Uganda v Kalani (HCT – 04 – CR – SC – 0032/2014) [2017] UGHCCRD 91 (26 February 2017)

Flynote
Criminal law
Case summary
Court held that basing on evidence on record, the unlawful act took place and without consent. On identification court held that the evidence satisfied the conditions for proper identification in that; the victim saw the accused who chased her, they spent a long time struggling ,there was moonlight Court found that the prosecution had proved beyond all reasonable doubt. The accused was found guilty of the charge and convicted accordingly

THE REPUBLIC OF UGANDA

IN THE HIGH COURT OF UGANDA

AT TORORO


HCT – 04 – CR – SC – 0032/2014



UGANDA ………………………………………… PROSECUTOR

VERSUS

KALANI MARTIN ………………………………………. ACCUSED


JUDGMENT

BEFORE HIS LORDSHIP HON. JUSTICE HENRY I. KAWESA


Accused was charged of rape C/S 123 and 124 of the Penal Code Act.


The allegation is that Accused on 27/5/2012 at Maga zone in Tororo District had unlawful Carnal knowledge of Agola Esther Lucy without her consent.


The ingredients of rape are:-

  1. Unlawful sexual act

  2. Lack of consent

  3. Participation of the accused.


The burden is upon the prosecution to prove the above ingredients beyond all doubt.
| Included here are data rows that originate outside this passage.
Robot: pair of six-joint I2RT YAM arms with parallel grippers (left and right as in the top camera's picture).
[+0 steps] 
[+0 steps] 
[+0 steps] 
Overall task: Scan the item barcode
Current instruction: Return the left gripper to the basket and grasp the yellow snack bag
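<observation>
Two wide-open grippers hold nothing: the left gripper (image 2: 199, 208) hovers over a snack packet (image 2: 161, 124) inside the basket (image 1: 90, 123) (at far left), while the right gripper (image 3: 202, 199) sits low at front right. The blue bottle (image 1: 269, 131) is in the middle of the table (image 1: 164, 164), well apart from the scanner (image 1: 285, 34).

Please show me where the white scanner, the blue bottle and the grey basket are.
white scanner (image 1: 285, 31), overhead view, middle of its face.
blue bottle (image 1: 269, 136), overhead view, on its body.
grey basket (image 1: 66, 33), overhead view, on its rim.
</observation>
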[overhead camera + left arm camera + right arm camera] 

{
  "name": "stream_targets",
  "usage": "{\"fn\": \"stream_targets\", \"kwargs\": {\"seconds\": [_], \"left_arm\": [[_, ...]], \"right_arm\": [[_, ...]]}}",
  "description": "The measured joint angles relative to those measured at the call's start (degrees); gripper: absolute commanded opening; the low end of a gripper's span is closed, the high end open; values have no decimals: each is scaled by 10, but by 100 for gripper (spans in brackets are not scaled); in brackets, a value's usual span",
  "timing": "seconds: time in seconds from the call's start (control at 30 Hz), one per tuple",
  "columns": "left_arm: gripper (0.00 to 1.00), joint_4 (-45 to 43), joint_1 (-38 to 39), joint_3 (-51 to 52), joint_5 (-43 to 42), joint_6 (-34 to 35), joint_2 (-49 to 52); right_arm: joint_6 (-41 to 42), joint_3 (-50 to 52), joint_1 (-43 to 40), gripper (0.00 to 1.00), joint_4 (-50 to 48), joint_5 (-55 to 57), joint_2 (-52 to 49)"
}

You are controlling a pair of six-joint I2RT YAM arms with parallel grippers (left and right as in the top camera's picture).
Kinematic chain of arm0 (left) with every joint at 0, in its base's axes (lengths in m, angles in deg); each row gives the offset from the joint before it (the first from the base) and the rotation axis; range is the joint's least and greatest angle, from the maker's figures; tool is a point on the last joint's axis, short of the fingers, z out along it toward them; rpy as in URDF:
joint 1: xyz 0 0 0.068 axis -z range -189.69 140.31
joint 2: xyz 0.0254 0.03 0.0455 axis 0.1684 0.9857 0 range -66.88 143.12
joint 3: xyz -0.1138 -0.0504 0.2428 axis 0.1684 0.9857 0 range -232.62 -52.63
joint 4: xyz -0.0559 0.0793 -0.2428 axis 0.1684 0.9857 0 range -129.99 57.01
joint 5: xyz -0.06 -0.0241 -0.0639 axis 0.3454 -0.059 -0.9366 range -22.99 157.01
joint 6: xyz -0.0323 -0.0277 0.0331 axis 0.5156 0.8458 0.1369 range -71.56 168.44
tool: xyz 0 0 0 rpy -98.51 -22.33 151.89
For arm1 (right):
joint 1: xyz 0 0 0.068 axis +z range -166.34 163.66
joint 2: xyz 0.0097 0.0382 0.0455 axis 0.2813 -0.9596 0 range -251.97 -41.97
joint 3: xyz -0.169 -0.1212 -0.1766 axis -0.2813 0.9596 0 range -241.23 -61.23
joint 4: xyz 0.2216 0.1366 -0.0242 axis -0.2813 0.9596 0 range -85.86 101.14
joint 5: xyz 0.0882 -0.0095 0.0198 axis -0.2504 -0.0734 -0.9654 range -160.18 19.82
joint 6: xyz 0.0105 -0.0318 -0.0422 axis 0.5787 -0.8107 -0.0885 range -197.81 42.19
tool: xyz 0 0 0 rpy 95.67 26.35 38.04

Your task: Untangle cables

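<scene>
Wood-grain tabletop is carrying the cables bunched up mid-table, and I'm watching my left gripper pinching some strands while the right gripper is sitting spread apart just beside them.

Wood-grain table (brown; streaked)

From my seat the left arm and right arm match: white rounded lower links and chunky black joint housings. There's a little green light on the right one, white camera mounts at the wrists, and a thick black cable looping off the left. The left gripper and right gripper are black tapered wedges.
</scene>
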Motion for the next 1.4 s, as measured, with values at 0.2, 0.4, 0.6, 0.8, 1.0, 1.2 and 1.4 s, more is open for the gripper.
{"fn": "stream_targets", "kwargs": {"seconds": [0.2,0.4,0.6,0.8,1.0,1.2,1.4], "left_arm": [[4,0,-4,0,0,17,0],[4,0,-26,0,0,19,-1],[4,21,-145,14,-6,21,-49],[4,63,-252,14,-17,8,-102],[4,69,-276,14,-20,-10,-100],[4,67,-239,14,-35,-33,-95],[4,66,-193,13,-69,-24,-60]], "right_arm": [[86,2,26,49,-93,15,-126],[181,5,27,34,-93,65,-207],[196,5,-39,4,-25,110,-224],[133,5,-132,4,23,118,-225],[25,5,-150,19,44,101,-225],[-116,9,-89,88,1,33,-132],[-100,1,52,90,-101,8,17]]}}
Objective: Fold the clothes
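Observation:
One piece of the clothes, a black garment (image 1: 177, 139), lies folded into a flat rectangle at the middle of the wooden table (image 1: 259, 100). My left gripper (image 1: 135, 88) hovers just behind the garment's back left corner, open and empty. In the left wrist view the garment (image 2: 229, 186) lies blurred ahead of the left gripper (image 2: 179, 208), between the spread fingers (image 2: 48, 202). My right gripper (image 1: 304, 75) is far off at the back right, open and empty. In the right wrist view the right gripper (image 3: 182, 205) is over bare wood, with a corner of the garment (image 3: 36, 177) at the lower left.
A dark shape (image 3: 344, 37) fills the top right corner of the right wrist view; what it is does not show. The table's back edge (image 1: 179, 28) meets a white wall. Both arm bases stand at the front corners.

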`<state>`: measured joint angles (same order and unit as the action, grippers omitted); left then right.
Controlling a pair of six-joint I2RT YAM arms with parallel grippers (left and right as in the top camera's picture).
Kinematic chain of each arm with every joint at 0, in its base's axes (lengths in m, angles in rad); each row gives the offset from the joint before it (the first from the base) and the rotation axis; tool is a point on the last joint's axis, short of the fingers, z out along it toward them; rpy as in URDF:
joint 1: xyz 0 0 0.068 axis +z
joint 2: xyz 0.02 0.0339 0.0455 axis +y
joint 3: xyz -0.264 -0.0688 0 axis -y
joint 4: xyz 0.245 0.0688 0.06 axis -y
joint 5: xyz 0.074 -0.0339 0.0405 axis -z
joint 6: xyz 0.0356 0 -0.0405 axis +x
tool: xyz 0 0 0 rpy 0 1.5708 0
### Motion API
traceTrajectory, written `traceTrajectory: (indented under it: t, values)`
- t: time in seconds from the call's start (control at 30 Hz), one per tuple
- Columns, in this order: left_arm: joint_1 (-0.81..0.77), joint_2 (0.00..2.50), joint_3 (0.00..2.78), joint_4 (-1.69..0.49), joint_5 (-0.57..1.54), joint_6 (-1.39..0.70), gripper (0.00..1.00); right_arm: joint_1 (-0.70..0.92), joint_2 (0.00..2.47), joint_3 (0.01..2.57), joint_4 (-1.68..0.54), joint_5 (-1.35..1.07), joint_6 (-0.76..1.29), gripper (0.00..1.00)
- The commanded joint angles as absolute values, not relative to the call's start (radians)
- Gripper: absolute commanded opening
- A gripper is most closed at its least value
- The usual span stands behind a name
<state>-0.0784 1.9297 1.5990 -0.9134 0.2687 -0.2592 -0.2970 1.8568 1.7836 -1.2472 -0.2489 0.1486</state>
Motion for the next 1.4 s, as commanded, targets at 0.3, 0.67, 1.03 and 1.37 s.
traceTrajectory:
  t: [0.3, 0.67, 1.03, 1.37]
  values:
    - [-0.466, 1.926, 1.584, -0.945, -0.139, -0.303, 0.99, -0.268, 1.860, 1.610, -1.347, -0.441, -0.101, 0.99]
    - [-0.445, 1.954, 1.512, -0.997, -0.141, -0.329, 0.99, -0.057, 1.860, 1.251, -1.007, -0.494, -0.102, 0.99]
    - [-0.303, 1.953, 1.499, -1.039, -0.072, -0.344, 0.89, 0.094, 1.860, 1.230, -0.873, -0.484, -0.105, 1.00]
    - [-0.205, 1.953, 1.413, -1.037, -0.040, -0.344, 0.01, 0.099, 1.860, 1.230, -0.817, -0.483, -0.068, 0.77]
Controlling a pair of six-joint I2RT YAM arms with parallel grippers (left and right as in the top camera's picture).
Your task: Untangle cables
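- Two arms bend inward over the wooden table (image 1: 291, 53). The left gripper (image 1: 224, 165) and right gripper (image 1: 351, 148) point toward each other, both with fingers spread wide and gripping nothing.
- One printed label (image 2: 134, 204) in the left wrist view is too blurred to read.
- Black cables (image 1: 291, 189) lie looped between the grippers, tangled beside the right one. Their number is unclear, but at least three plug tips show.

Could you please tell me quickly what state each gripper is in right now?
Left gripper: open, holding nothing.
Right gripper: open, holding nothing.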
Accused denied the charge and prosecution to prove the charge relied on the following evidence:

PEXI which is PF3A, DE2 PF24, PWI Esther Lucy, PW2 Okiru Chuma, PW3 Aketch Immaculate.

Accused gave sworn evidence and also relied on DE1 (Police statement of Chuma).


Both counsel conceded on the fact that there was sexual intercourse, and this intercourse was not with the consent of the victim. The only ingredient that was contested by the defence was that of the participation of the accused.


This court agrees that from available evidence through PW1, PW2, PW3 and PE1, and PE2 the prosecution proved that;

  1. There was a sexual assault on the victim by a male sexual organ.

  2. The victim did not consent to this sexual assault.


The next question therefore is who was the assailant?


The prosecution through PW1, PW2 and PW3, proposes that it was the accused.

The defence through DI (accused and DE1) proposed that it was not accused.


In counsel’s submissions to beef up her defence, she argued that identification of the assailant by PWI was not possible given the fact that it was still dark.


She further found PW2’s evidence inconsistent, by reason of which she exhibited his police statement as DEI. She claims his evidence is a lie. PW3’s evidence was in her view unbelievable; being a sister of PWI in that it is impossible to believe that she could stand and watch and make no alarm or call for help.


The prosecution on the other hand insisted that PWI was able to identify the assailant, by virtue of his appearance. He struggled with her for about 40 minutes. He boxed her, tore her knicker, and lay on top of her about five minutes while playing sexual intercourse with her. She also testified that there was moonlight; she was able to remember his face. Next morning she asked PW2 –Chuma- whom she knew very well who the boy who chased them was, and he revealed his name as Kalani – the accused. PW3 (Chuma) corroborated that testimony.


Regarding discrepancies in PW2’s testimony prosecution relied on the case of Mubangizi Alex VS Uganda CACA 0012/2012 to argue that identification parades are only a means of corroboration of the identification claim made by a witness. Where there was overwhelming evidence that the appellant was properly identified at the scene, it would be a affront to just acquit them. He also referred to the case of Alfred Tajar (1969) EA 1977 to argue that minor inconsistencies which do not go to the root of the matter can be ignored if they do not affect the substance of the prosecution’s case.


Regarding the defence, the prosecution argued that it was a mere denial and the alibi was sufficiently destroyed , by accused’s statement at police placing himself at the scene of crime.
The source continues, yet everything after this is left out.